Required action → Give back an exact copy of the entries beneath, minus the pictures.

Data to use →
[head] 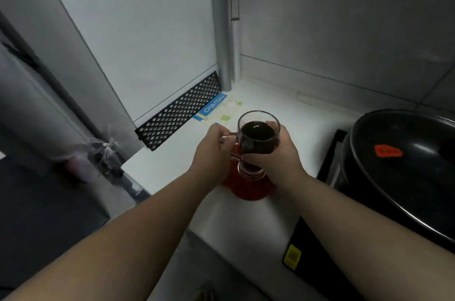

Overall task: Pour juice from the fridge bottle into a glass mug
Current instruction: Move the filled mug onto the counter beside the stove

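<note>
A clear glass mug (258,135) holds dark red juice up to a little below its rim. It stands upright over a red round coaster (248,188) on the white counter (283,113). My left hand (211,150) pinches the mug's handle from the left. My right hand (278,153) wraps around the mug's right side. I cannot tell whether the mug's base touches the coaster or hangs just above it. No juice bottle is in view.
A black wok (406,160) sits on a black cooktop (317,251) at the right. A black perforated panel (179,111) and a blue-and-white leaflet (216,108) lie behind the mug. A grey pipe (222,29) rises in the corner. Dim objects (98,160) sit low left.
</note>
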Available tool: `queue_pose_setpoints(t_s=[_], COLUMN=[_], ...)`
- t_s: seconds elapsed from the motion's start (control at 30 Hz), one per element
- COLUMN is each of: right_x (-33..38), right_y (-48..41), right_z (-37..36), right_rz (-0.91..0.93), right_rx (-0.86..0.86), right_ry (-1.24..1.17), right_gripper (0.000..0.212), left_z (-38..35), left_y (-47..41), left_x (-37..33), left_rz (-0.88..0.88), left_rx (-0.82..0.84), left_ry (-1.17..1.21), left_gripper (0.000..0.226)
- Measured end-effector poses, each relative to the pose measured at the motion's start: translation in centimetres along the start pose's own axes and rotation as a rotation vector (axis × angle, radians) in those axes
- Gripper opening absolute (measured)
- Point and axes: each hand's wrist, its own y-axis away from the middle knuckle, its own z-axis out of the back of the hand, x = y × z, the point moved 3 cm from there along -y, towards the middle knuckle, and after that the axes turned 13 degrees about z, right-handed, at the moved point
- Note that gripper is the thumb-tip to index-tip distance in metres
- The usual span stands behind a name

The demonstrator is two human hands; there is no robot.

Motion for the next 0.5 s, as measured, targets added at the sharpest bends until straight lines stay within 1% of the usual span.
queue_pose_setpoints(t_s=[0.1,0.17,0.3,0.37,0.5], right_x=[-1.4,-2.3,-4.1,-4.6,-5.3], right_y=[-0.9,-1.0,-1.3,-1.3,-1.1], right_z=[-1.0,-1.8,-3.5,-4.1,-5.1], right_rz=[-0.042,-0.075,-0.109,-0.116,-0.133], right_rx=[-0.12,-0.191,-0.329,-0.38,-0.425], right_ry=[-0.008,-0.008,-0.004,0.005,0.03], right_gripper=[0.075,0.08,0.085,0.087,0.089], left_z=[-0.1,-0.2,-0.7,-0.9,-1.1], left_y=[-3.2,-4.9,-7.9,-9.0,-9.9], left_x=[0.1,0.4,1.0,1.2,2.0], left_rz=[-0.076,-0.105,-0.218,-0.233,-0.22], left_rx=[0.115,0.192,0.281,0.322,0.36], left_ry=[-0.037,-0.052,-0.165,-0.165,-0.159], left_gripper=[0.007,0.004,0.004,0.006,0.008])
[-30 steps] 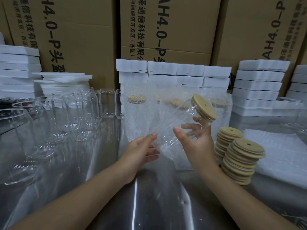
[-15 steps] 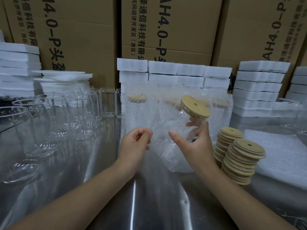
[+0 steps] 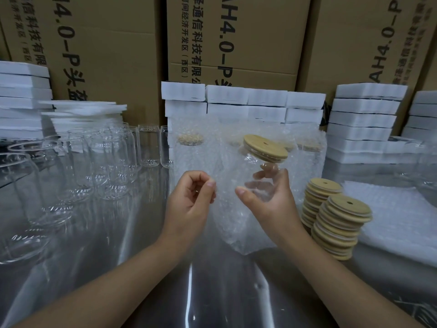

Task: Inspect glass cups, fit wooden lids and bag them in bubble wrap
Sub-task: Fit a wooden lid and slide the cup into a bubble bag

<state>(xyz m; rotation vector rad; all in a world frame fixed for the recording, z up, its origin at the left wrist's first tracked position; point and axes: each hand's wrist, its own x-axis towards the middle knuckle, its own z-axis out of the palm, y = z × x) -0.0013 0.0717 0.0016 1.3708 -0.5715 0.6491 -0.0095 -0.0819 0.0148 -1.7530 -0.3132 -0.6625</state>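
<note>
Lidded cup at the bag's mouth – one unit in the middle of bagging

The right hand [image 3: 269,204] curls round a glass cup [image 3: 250,166], held tilted above the steel table [image 3: 142,268] with its wooden lid [image 3: 266,147] already seated. The left hand [image 3: 189,204], fingers curled in, pinches the edge of a bubble-wrap bag [image 3: 236,233] that hangs between the hands down to the table. Whether the cup's base has entered the bag yet I cannot tell. For this cup, inspection and lidding look finished and the bagging is left. Several bagged cups [image 3: 189,147] stand behind – so the job is under way – but a cluster of bare glass cups [image 3: 111,162] at the left, two stacks of lids [image 3: 340,228] and a pile of bubble wrap [image 3: 402,216] at the right suggest much remains.
</note>
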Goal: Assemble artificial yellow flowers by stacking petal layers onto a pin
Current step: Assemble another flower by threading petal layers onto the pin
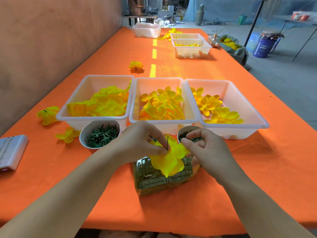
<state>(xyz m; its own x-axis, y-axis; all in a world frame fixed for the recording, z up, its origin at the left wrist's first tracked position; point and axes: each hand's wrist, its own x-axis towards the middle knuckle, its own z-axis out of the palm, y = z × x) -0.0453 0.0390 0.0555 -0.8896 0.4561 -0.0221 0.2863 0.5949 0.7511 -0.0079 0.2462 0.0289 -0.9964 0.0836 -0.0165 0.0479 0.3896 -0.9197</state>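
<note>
Held over the jar (151, 177) on the desk (240, 169), the yellow petal layer (169, 160) on the thin pin (167, 142) is probably light, limp fabric: left hand (140, 143) fingers pinch its centre at the pin, right hand (205, 150) fingers pinch its edge; support near the hole.

Base of pin (167, 143) beneath petals (167, 162)
</note>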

Exercise result →
[head] 

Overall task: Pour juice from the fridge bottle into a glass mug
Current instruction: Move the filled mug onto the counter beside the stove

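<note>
A clear glass mug (258,135) holds dark red juice up to a little below its rim. It stands upright over a red round coaster (248,188) on the white counter (283,113). My left hand (211,150) pinches the mug's handle from the left. My right hand (278,153) wraps around the mug's right side. I cannot tell whether the mug's base touches the coaster or hangs just above it. No juice bottle is in view.
A black wok (406,160) sits on a black cooktop (317,251) at the right. A black perforated panel (179,111) and a blue-and-white leaflet (216,108) lie behind the mug. A grey pipe (222,29) rises in the corner. Dim objects (98,160) sit low left.
</note>
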Available tool: `queue_pose_setpoints(t_s=[_], COLUMN=[_], ...)`
- t_s: seconds elapsed from the motion's start (control at 30 Hz), one per element
- COLUMN is each of: right_x (-33..38), right_y (-48..41), right_z (-37..36), right_rz (-0.91..0.93), right_rx (-0.86..0.86), right_ry (-1.24..1.17), right_gripper (0.000..0.212), left_z (-38..35), left_y (-47..41), left_x (-37..33), left_rz (-0.88..0.88), left_rx (-0.82..0.84), left_ry (-1.17..1.21), left_gripper (0.000..0.226)
- Measured end-effector poses, each relative to the pose measured at the motion's start: translation in centimetres along the start pose's own axes and rotation as a rotation vector (axis × angle, radians) in those axes
- Gripper opening absolute (measured)
- Point and axes: each hand's wrist, its own y-axis away from the middle knuckle, its own z-axis out of the back of the hand, x = y × z, the point moved 3 cm from there along -y, towards the middle knuckle, and after that the axes turned 13 degrees about z, right-handed, at the moved point
- Note that gripper is the thumb-tip to index-tip distance in metres
- The usual span stands behind a name

The demonstrator is two human hands; there is no robot.

Motion for the next 0.5 s, as measured, targets added at the sharpest bends until straight lines stay within 1% of the usual span.
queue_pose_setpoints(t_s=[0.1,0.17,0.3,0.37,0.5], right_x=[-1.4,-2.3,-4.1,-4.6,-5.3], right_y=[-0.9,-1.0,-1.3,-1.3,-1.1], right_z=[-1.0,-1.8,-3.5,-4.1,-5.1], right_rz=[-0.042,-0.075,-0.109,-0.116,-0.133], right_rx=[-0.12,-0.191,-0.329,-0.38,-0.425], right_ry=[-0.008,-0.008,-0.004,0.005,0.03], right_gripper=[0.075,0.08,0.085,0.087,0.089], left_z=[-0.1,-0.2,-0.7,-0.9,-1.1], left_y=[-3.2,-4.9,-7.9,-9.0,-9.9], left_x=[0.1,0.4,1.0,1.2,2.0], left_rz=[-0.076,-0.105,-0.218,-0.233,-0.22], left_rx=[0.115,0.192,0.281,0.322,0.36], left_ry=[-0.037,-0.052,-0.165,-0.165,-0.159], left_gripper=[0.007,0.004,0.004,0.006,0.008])
[-30 steps] 
[-15 steps] 
[+0 steps] 

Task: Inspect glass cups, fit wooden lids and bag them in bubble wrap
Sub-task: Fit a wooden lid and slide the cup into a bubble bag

<state>(xyz m; rotation vector rad; all in a world frame fixed for the recording, z up, its origin at the left wrist's first tracked position; point and axes: each hand's wrist, its own x-axis towards the middle knuckle, its own z-axis out of the palm, y = z × x) -0.0013 0.0717 0.0016 1.3708 -0.5715 0.6491 -0.0095 -0.0819 0.0148 -1.7530 -0.3132 -0.6625</state>
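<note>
Lidded cup at the bag's mouth – one unit in the middle of bagging

The right hand [image 3: 269,204] curls round a glass cup [image 3: 250,166], held tilted above the steel table [image 3: 142,268] with its wooden lid [image 3: 266,147] already seated. The left hand [image 3: 189,204], fingers curled in, pinches the edge of a bubble-wrap bag [image 3: 236,233] that hangs between the hands down to the table. Whether the cup's base has entered the bag yet I cannot tell. For this cup, inspection and lidding look finished and the bagging is left. Several bagged cups [image 3: 189,147] stand behind – so the job is under way – but a cluster of bare glass cups [image 3: 111,162] at the left, two stacks of lids [image 3: 340,228] and a pile of bubble wrap [image 3: 402,216] at the right suggest much remains.
</note>
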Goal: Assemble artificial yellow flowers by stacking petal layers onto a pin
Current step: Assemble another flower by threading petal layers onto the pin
<state>(xyz m; its own x-axis, y-axis; all in a world frame fixed for the recording, z up, its origin at the left wrist's first tracked position; point and axes: each hand's wrist, its own x-axis towards the middle knuckle, its own z-axis out of the palm, y = z × x) -0.0453 0.0390 0.0555 -0.8896 0.4561 -0.0221 0.2863 0.5949 0.7511 -0.0079 0.2462 0.0289 -0.9964 0.0836 -0.0165 0.0479 0.3896 -0.9197</state>
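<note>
Held over the jar (151, 177) on the desk (240, 169), the yellow petal layer (169, 160) on the thin pin (167, 142) is probably light, limp fabric: left hand (140, 143) fingers pinch its centre at the pin, right hand (205, 150) fingers pinch its edge; support near the hole.

Base of pin (167, 143) beneath petals (167, 162)
</note>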

The complete answer has been presented.